Evan hocha plusieurs fois la tête avant de s’immobiliser et de fixer le verre. Finalement, il mit la gélule dans sa bouche et s’empressa de vider le verre d’eau. Il patienta quelques secondes, s’attendant à se sentir mal mais rien ne se produisit. Il souffla et posa le verre sur le comptoir de la cuisine quand il ressentit un élancement dans sa poitrine. Puis un deuxième en même temps qu’il eut le sentiment que la pièce se réchauffait et devenait un véritable enfer. Il suffoquait. L’air semblait être devenu une sorte de mélasse. Il tomba à genou, cherchant à aspirer de l’air. Il se frappa plusieurs fois la poitrine le poing serré, sentant à chaque coup que ses forces le quittaient progressivement. En dernier recourt, il se plongea dans le cirkaem movi en accélérant volontairement le Rythme de Chatoiement suivant une fréquence particulière pour amplifier ses capacités de régénération. Ce n’était pas recommandé à cause du contrecoup mais c’était cela ou la mort. Il eut à nouveau cette impression d’entendre son Kar’Cirkaem craqueler un peu plus. La douleur était insupportable. Au Crépuscule, son calvaire prit brusquement fin en même temps qu’il put de nouveau respirer. Il supprima l’Air en redescendant au vide avec un sentiment de fragilité, qu’il ressentait jusque dans la moelle de ses os.

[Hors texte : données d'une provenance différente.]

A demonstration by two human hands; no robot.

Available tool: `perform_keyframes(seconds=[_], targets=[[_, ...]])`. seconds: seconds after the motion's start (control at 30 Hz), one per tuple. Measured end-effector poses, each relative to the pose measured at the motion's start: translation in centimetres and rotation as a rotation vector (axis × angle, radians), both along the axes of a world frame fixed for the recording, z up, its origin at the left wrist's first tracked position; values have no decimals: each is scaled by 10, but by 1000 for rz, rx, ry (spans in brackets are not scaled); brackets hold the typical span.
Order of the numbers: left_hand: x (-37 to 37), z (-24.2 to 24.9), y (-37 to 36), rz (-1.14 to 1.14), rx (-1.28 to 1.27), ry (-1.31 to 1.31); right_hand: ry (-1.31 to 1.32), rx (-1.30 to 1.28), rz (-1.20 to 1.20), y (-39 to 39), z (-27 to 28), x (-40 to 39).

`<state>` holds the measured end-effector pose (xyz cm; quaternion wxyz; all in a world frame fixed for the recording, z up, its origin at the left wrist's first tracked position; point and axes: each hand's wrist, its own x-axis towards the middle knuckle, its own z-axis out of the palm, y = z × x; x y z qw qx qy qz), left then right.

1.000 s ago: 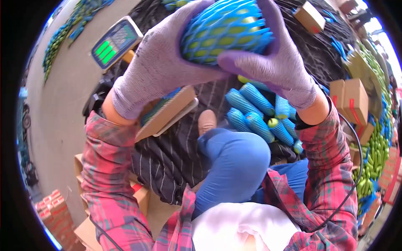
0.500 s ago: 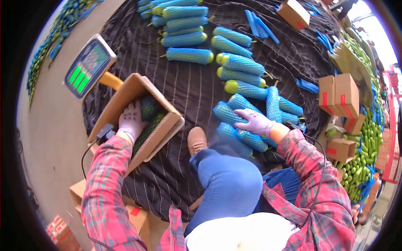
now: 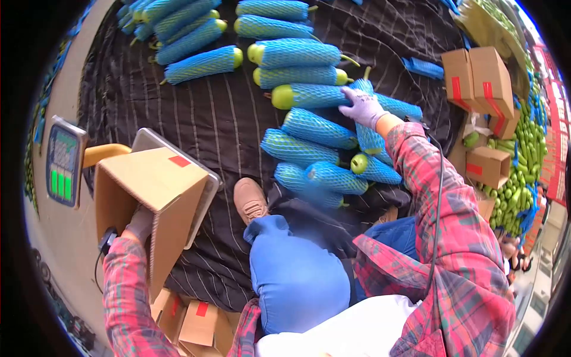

Mais qu’est-ce qu’il y avait dans ces pilules ? Il aurait définitivement dû attendre Charlaine. Il était décidément un idiot jusqu’au bout… Il se redressa et s’appuya contre le comptoir, la respiration de plus en plus lente. Il inspira profondément et déglutit. Son corps se remplit progressivement de force à mesure que les seconde passaient. Sa capacité de régénération venait de ramener son corps à son état normal et détruisant les substances mortelles qu’il venait d’ingérer. En théorie, mais il ressentait comme une gêne. Ce n’était pas encore le contrecoup, qui serait violent probablement, c’était autre chose.

Evan se resservit un autre verre d’eau avant de sortir de la cuisine.

Dans le fond, il doutait que Charlaine fît une quelconque découverte qui pourrait le sortir de sa situation. Il était trop réaliste pour le coup... Il avait besoin de calme et de solitude. Et il se sentait d’humeur à peindre. Il pensa à ses pellicules qui attendaient d’être développés dans son laboratoire. Le ciel était dégagé pour la première fois depuis plusieurs semaines et la lumière du soleil d’hiver, annoncé pour l’après midi serait parfaite. Il s’imaginait déjà assis sur la terrasse de son penthouse, un mourch frais à proximité et le poids rassurant et apaisant de son appareil photo autour du cou, loin de tout. Soudain, il se rendit compte qu’il marmonnait à voix basse :

— Imprégné à jamais, leurs échos résonnent encore, tant d’années après, dans le brouillard et la fumée…

— Le Chuchoteur, fit une voix près de lui.